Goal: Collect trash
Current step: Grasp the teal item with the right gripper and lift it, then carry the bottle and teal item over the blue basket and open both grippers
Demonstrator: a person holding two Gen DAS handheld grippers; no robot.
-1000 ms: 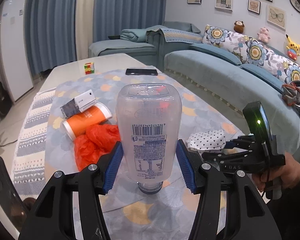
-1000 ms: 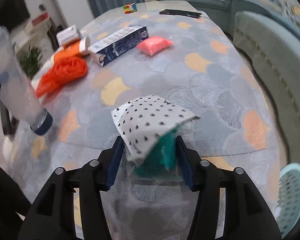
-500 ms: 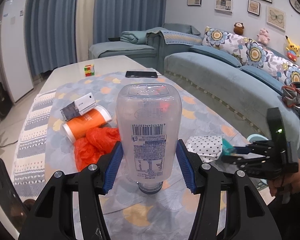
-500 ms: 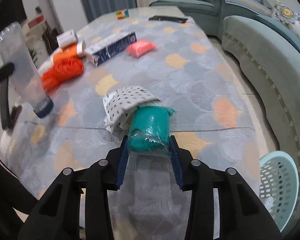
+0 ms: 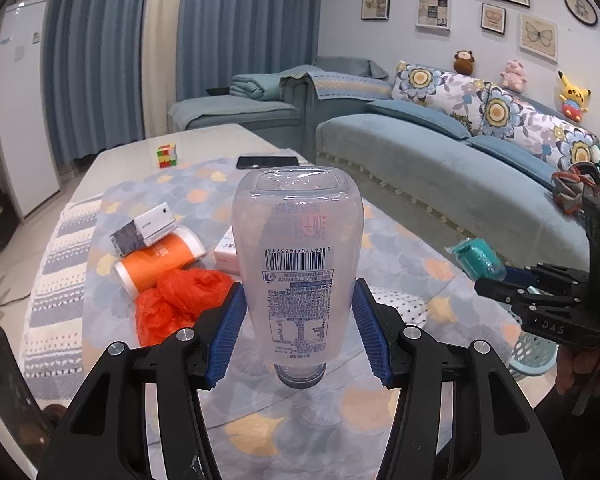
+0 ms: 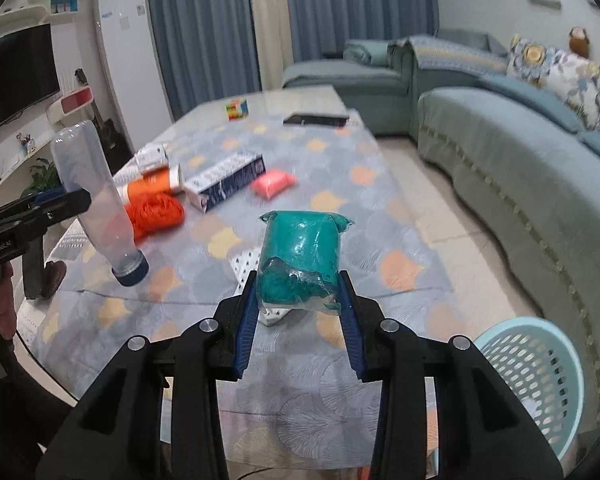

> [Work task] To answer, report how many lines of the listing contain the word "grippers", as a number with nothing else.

> [Answer to this task] 2